- [WHAT YOU NEED TO DO]
Lines in the entries below where the word "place" shows up should each be copied.

=== RECORDS FOR THE TASK ===

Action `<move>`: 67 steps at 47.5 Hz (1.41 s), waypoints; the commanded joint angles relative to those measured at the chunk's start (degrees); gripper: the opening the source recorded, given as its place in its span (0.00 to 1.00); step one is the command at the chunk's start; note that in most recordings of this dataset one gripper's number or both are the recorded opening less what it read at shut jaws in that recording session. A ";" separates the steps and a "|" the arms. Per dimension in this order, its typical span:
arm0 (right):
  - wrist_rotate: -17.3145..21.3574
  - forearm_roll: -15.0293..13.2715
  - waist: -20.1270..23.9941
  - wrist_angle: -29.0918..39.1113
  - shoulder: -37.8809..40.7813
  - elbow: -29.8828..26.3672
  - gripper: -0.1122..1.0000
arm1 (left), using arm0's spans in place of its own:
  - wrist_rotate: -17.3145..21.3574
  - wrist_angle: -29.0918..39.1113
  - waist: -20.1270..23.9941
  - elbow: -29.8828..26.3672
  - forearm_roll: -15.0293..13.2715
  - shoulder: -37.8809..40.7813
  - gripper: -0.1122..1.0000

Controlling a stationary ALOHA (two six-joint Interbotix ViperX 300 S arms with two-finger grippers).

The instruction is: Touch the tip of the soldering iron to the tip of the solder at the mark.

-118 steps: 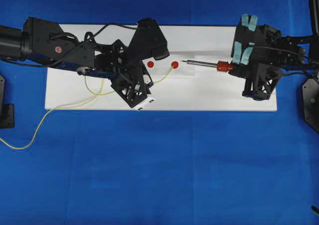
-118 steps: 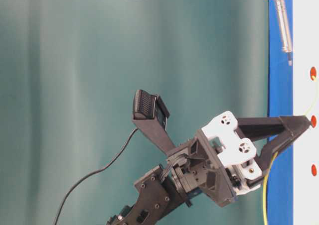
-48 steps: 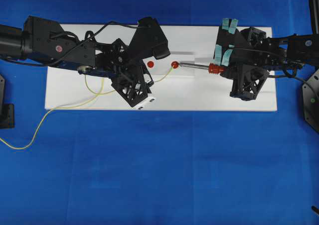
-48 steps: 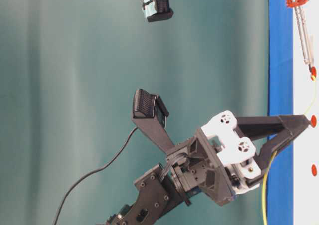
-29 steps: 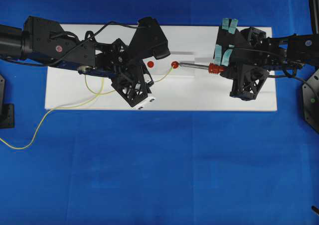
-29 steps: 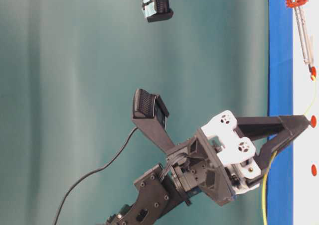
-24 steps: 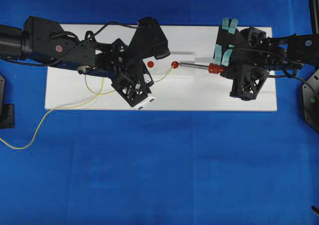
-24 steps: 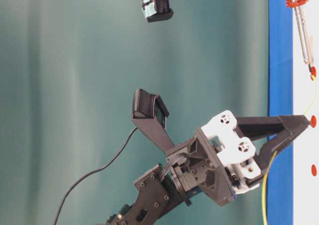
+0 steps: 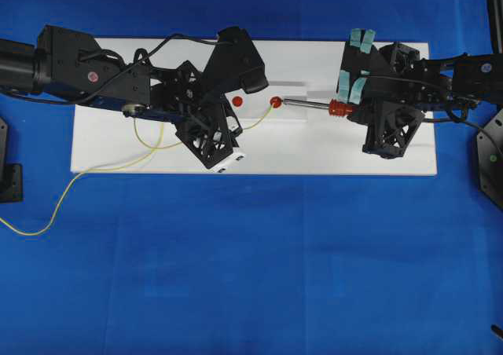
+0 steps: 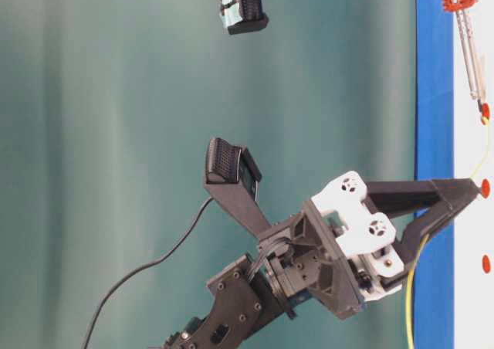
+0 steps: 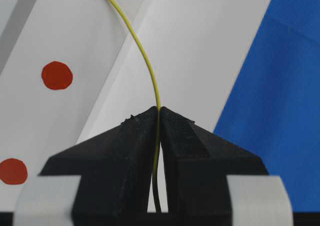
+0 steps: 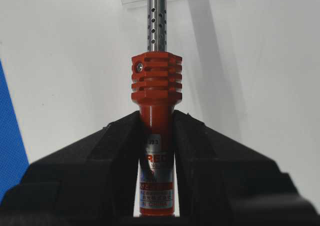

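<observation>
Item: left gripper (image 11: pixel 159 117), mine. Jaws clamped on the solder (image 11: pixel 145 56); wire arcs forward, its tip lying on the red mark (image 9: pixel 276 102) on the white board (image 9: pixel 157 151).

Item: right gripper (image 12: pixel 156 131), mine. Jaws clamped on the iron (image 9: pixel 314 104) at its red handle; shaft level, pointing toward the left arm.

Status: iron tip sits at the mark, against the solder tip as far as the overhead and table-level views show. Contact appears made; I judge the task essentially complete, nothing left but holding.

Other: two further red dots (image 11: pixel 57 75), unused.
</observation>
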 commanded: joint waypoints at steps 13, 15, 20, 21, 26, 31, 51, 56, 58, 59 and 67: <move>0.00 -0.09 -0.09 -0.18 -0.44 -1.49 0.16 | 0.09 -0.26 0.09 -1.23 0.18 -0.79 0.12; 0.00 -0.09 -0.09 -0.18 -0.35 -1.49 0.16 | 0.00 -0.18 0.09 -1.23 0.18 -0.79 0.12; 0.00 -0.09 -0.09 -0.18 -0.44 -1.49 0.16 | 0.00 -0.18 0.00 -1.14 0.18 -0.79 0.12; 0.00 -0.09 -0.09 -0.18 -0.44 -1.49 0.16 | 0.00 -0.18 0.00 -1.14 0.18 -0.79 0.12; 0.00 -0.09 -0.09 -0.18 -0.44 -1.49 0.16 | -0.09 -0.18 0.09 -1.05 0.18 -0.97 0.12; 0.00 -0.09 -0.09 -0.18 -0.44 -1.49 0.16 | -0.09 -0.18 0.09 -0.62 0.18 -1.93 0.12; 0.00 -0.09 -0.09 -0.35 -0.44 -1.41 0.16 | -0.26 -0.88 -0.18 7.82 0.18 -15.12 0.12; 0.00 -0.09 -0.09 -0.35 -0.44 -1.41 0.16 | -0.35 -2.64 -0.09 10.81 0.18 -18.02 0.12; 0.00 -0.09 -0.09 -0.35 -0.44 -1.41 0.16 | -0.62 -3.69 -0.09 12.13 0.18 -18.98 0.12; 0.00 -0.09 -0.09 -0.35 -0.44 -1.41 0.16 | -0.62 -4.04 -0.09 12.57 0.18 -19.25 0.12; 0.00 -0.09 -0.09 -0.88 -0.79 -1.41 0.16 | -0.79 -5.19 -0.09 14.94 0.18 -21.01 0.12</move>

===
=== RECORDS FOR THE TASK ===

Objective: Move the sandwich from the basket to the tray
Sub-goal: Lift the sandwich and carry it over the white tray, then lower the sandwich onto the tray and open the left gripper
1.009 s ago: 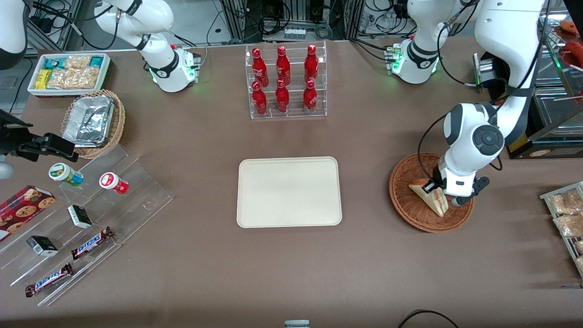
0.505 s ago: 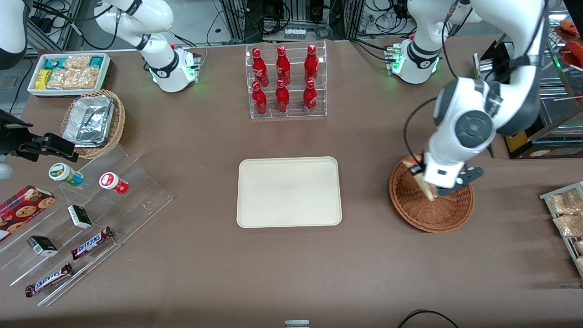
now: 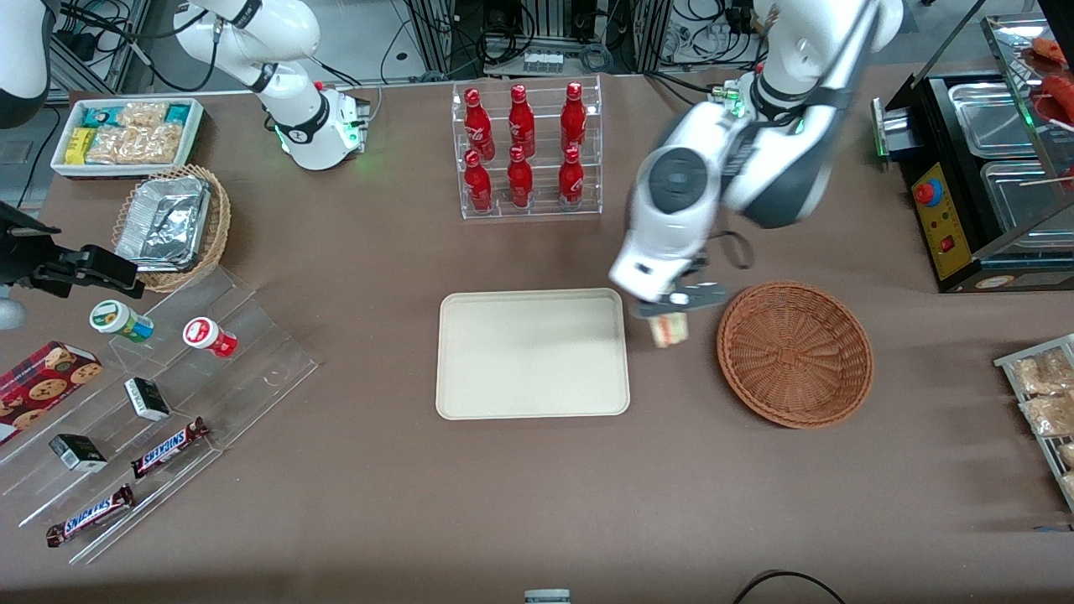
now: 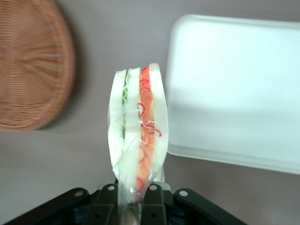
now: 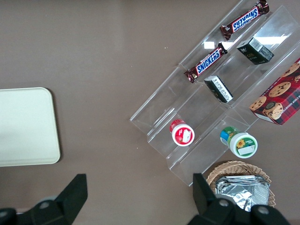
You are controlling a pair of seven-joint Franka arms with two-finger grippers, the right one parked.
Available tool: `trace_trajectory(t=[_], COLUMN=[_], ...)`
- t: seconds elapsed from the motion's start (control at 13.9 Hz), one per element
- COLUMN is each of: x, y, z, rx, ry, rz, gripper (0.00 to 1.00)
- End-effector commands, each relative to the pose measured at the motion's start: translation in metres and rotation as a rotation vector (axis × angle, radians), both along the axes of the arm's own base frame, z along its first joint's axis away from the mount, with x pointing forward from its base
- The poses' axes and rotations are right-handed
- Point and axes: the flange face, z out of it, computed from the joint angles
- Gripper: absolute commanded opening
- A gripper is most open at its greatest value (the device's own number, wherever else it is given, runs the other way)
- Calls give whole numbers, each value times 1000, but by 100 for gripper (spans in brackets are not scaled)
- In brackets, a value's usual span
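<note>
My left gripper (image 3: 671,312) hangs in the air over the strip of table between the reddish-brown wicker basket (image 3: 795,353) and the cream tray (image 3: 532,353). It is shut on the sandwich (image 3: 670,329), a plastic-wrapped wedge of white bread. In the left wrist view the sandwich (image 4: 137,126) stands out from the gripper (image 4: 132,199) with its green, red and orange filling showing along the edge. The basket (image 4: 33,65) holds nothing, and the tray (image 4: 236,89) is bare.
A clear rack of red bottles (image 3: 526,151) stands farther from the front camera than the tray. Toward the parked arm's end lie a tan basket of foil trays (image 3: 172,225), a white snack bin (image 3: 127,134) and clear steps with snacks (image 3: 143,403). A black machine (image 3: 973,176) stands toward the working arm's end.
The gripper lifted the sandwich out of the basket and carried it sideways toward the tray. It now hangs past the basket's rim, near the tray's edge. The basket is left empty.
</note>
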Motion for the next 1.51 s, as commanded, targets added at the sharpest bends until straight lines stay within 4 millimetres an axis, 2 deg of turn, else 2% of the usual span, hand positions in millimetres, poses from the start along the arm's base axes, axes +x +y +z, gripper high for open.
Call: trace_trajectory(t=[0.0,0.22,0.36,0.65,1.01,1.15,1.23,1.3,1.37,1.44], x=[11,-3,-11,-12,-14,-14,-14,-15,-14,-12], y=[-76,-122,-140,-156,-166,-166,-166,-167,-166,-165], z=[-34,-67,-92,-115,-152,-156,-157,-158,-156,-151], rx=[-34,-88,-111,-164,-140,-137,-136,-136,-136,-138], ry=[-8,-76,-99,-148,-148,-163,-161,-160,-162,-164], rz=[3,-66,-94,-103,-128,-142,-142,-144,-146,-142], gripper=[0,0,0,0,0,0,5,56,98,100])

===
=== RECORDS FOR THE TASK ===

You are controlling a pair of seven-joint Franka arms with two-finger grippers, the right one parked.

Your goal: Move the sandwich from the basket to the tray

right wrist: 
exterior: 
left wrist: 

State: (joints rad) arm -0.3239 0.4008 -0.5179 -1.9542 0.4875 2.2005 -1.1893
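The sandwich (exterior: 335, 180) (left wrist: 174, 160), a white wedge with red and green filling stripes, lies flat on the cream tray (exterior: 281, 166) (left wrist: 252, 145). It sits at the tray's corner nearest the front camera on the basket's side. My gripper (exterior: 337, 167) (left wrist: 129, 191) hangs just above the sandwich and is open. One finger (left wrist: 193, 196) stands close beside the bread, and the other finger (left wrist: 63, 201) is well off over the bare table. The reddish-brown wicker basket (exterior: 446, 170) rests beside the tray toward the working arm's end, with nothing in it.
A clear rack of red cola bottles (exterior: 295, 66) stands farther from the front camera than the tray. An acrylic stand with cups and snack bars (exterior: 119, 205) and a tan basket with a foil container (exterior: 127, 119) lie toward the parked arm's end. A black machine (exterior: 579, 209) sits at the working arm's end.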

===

- [ANSWER BOX]
Action `<move>`: 67 steps at 47.5 Hz (1.41 s), waypoints; the commanded joint angles relative to those measured at the chunk's start (degrees); gripper: the opening the source recorded, given as its place in its span (0.00 to 1.00); step one is the command at the chunk's start; note that in most recordings of this dataset one gripper's number or both are the recorded opening less what it read at shut jaws in that recording session. A ";" separates the steps and a "|" the arms. Per dimension in this order, its typical span:
arm1 (left), using arm0's spans in place of its own:

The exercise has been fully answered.